• DATA BELOW:

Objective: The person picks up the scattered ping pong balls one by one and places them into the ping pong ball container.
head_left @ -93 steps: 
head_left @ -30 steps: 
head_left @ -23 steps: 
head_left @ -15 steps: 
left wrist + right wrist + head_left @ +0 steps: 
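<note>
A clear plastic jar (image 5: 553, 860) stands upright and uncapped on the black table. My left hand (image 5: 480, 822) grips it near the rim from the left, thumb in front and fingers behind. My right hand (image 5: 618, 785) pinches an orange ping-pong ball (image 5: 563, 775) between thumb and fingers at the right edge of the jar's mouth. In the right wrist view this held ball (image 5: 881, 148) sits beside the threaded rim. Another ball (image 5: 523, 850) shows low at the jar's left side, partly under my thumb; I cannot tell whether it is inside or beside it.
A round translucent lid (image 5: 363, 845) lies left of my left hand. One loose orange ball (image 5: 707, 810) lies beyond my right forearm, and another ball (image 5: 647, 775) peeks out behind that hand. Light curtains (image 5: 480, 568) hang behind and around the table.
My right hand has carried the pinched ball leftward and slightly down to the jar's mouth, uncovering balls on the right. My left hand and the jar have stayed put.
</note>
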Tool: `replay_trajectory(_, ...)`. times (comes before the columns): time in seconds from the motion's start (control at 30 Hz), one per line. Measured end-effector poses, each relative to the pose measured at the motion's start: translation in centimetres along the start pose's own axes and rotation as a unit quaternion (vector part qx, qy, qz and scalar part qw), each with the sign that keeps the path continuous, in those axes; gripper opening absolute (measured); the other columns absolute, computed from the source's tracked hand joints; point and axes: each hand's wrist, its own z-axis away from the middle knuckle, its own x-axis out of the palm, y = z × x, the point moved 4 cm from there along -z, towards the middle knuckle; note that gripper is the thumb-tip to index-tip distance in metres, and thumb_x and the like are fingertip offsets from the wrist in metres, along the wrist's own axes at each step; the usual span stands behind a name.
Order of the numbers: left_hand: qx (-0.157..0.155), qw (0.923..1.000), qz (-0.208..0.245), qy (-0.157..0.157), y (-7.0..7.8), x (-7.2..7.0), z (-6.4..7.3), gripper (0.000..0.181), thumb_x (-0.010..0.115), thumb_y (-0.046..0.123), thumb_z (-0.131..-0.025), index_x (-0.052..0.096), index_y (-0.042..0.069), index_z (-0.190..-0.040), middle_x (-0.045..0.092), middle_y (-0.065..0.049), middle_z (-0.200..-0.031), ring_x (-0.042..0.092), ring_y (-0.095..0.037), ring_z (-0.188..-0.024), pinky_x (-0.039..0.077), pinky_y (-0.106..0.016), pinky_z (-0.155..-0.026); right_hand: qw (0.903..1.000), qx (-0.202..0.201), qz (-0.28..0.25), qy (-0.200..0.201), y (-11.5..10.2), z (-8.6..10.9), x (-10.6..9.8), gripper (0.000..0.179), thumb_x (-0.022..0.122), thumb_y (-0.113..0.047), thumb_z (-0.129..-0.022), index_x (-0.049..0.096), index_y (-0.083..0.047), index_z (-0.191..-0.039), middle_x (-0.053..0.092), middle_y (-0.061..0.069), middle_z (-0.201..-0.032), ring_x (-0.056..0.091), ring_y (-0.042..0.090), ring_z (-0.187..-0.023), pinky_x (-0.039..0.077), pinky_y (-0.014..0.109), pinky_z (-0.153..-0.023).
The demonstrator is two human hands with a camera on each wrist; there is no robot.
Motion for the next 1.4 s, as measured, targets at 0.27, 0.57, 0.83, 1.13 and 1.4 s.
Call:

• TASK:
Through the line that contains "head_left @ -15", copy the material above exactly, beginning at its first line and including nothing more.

• OUTPUT FOR THIS EXERCISE:
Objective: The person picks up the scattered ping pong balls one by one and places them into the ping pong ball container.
head_left @ -93 steps: 
head_left @ -30 steps: 
head_left @ -23 steps: 
head_left @ -15 steps: 

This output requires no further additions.